Hi,
Using OpenSSL 0.9.8j via LibCurl 7.19.5, we've discovered some random crashes
and deadlocks that, after further investigations, led us to a call to
RAND_screen() from LibCurl.
Two things puzzles me about the implementation of RAND_screen(), hinting that
it could maybe be a thread safety issue. Hopefully, someone around here can
enlighten me on the situation.
1. RAND_screen() is not protected by locks.
2. RAND_screen() does not check whether RAND_poll() was already called before.
This seems to go against what most functions in OpenSSL do. One of the best
example is ssleay_rand_status() located in crypto/rand/md_rand.c. This function
protects the call to RAND_poll() by locks and ensures RAND_poll() is called
once and only once.
Is RAND_screen() implementation correct? Or should it be protected by locks and
share the initialized global variable in md_rand.c?

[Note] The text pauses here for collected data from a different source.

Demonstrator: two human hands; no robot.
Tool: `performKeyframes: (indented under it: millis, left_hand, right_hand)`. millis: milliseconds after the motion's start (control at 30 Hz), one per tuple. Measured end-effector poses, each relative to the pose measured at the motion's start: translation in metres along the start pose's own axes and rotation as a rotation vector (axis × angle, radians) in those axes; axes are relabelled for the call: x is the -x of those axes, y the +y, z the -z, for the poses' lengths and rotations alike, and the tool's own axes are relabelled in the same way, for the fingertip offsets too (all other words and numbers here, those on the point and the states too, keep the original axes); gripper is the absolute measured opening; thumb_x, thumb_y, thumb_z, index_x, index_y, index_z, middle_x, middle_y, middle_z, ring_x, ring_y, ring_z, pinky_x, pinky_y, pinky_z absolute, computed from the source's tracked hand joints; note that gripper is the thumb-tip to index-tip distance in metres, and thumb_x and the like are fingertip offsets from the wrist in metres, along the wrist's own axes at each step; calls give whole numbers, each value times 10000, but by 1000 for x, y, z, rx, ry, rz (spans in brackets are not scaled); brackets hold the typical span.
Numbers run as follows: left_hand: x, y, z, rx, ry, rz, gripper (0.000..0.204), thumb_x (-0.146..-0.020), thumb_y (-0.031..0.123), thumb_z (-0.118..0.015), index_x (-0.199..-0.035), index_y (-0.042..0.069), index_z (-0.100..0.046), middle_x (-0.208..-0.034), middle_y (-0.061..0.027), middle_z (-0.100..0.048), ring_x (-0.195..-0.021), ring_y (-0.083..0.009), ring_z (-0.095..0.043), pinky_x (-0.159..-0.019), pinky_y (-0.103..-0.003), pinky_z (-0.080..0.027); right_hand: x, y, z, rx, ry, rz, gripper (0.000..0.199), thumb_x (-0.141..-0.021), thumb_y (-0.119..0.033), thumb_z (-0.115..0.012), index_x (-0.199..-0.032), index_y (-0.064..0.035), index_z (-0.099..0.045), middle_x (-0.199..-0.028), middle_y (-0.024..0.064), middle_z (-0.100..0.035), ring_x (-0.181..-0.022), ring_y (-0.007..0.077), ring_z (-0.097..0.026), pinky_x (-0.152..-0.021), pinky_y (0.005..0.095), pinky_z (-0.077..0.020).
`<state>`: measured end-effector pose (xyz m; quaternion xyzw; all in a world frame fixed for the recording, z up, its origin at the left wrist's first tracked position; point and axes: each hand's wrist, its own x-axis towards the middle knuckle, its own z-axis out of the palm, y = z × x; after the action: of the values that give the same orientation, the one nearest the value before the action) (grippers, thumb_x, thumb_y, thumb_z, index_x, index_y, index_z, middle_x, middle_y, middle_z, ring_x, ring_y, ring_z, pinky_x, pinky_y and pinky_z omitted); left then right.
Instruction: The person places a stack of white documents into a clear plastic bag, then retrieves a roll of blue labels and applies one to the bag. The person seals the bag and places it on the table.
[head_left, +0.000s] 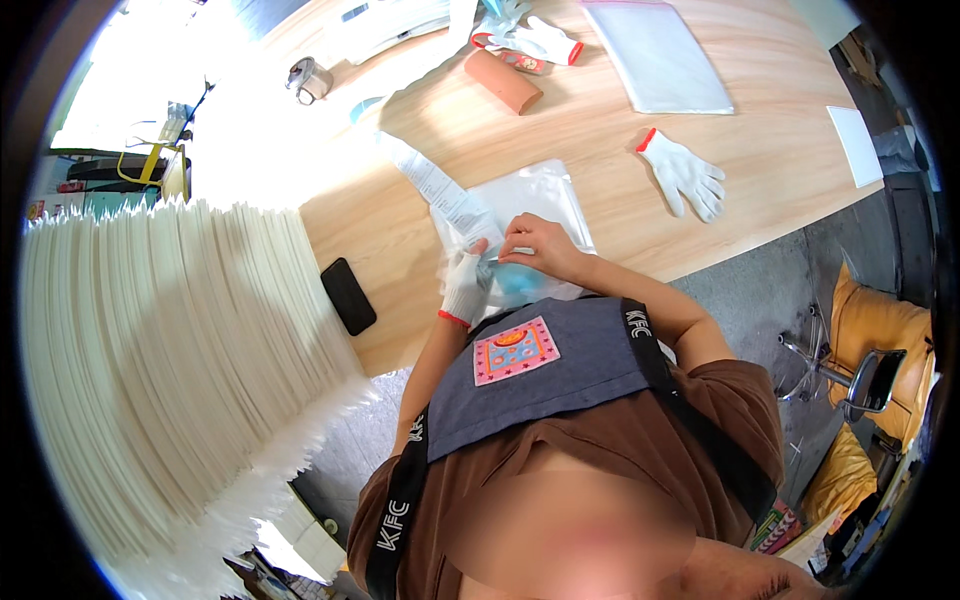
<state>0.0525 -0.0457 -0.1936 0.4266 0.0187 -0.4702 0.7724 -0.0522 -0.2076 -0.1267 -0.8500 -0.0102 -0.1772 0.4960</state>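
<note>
My left hand [466,283] wears a white knit glove with a red cuff and grips the near edge of a clear plastic bag [540,195] that lies on the wooden table [600,120]. My right hand [533,244] is bare and pinches the same bag edge, right beside the left hand. Something light blue [525,280] shows inside the bag under my hands. A long white paper strip [435,185] runs from the bag toward the far left.
A loose white glove [685,175] lies to the right of the bag. A black phone [348,295] sits at the table's near left edge. Farther back are a brown roll [503,82], another glove [535,40] and a large clear bag [660,55]. An orange chair [875,360] stands at right.
</note>
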Motion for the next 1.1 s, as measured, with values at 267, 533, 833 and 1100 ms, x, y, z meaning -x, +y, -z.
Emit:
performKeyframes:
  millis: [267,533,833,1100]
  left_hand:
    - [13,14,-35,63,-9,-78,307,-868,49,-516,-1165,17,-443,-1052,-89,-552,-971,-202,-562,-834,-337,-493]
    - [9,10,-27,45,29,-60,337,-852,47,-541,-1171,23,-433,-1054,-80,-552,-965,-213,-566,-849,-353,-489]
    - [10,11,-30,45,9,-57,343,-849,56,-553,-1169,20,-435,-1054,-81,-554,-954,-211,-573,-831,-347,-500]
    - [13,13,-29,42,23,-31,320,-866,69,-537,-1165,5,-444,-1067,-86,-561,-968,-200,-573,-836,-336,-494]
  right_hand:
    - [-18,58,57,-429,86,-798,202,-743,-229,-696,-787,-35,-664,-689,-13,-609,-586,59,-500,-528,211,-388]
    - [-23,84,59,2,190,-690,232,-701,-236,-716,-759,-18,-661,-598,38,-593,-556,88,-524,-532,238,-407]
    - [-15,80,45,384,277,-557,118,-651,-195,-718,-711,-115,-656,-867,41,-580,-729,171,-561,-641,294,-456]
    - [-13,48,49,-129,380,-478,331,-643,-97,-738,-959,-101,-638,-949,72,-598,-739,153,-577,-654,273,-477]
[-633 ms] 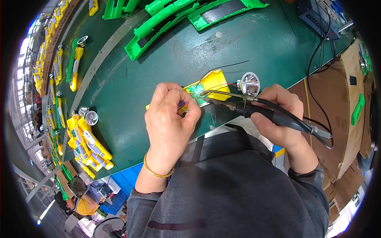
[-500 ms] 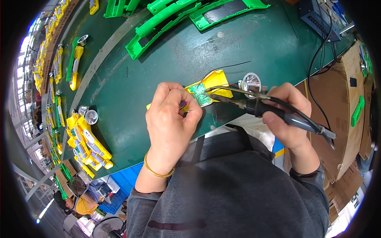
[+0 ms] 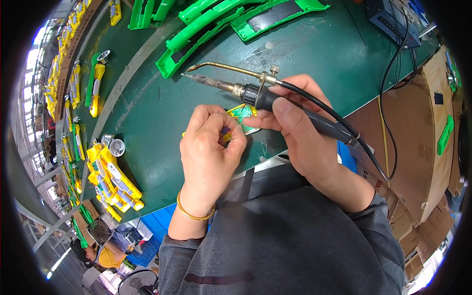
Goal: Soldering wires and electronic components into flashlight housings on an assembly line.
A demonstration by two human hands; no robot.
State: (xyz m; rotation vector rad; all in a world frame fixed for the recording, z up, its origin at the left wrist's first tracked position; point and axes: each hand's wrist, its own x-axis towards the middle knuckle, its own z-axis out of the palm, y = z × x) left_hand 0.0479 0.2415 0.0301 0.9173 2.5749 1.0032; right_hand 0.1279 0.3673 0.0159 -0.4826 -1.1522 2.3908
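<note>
Green workbench (image 3: pixel 314 54) fills my view. Near its front edge, my left hand (image 3: pixel 209 150) pinches a small green circuit board (image 3: pixel 242 113). My right hand (image 3: pixel 300 132) grips a soldering iron (image 3: pixel 255 93), its tip raised above the bench.

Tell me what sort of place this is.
Most likely an electronics assembly workshop. The right hand holds a black-handled soldering iron over a small green circuit board, and rows of yellow and green plastic housings line the green workbench.
</note>
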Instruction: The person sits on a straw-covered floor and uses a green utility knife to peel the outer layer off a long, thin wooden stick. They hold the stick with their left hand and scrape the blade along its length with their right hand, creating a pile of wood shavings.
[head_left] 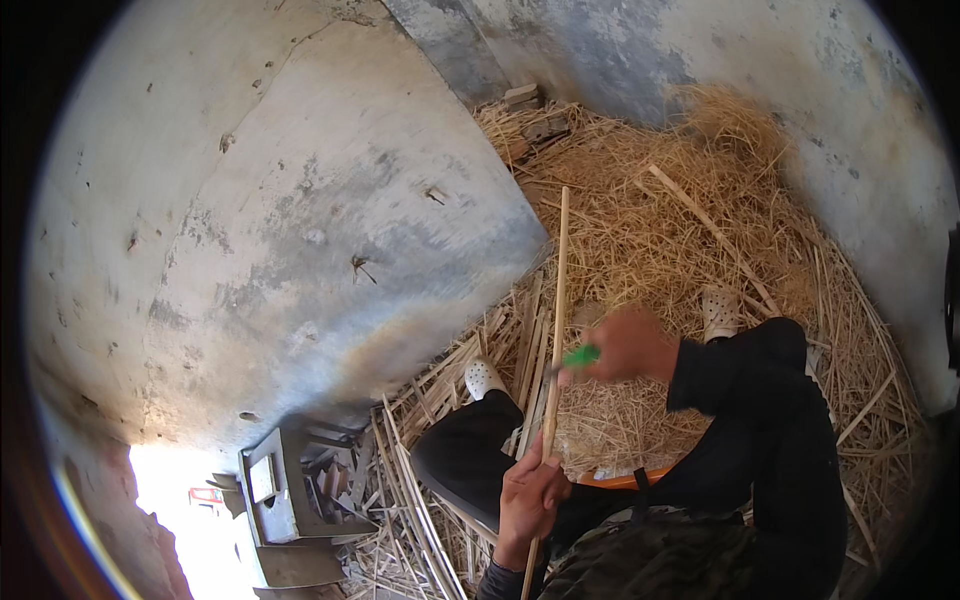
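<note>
Grey metal box [290, 490] near left. Left hand [527, 500] grips cane [556, 320]; right hand [630, 345], holding green-handled tool [580, 355], touches cane farther up.

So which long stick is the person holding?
The thin pale straight stick standing upright, gripped low by the left hand. The other long pale stick lies slanted on the straw, touched by no hand.

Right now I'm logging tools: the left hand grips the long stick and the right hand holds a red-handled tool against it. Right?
Not quite. In the head view the tool in the right hand has a green handle, not red. The left hand does grip the long stick.
</note>
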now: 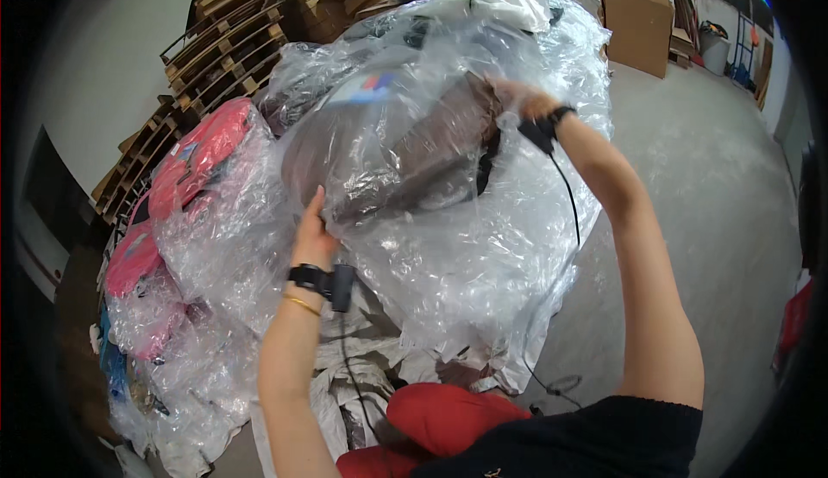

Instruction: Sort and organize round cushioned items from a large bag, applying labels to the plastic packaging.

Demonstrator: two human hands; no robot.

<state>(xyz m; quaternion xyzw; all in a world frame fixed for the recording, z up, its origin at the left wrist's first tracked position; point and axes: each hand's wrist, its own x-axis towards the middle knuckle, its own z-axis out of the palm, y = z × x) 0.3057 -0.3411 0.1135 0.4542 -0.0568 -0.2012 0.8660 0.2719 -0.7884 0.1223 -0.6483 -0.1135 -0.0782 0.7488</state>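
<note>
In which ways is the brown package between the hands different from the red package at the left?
The brown package is dark, while the red package is bright.
The left hand and right hand are at the brown package; neither is at the red package.
The brown package is in front of the person, the red package farther left.
Both show clear, shiny plastic around them.
</note>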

I was thinking about maybe replacing
void RAND_screen(void)
{
RAND_poll();
readscreen();
}
by something like
void RAND_screen(void)
{
ssleay_rand_status();
readscreen();
}
which would be quite similar but would rely on the thread safety of
ssleay_rand_status() to call RAND_poll(). Note however that this replacement
will not work as it is because ssleay_rand_status() is declared static in an
other compilation unit.
Cheers,
Tanguy
PS: For the moment, I've worked around the problem by disabling the
RAND_screen() call in LibCurl. Thankfully, LibCurl has a config flag for this.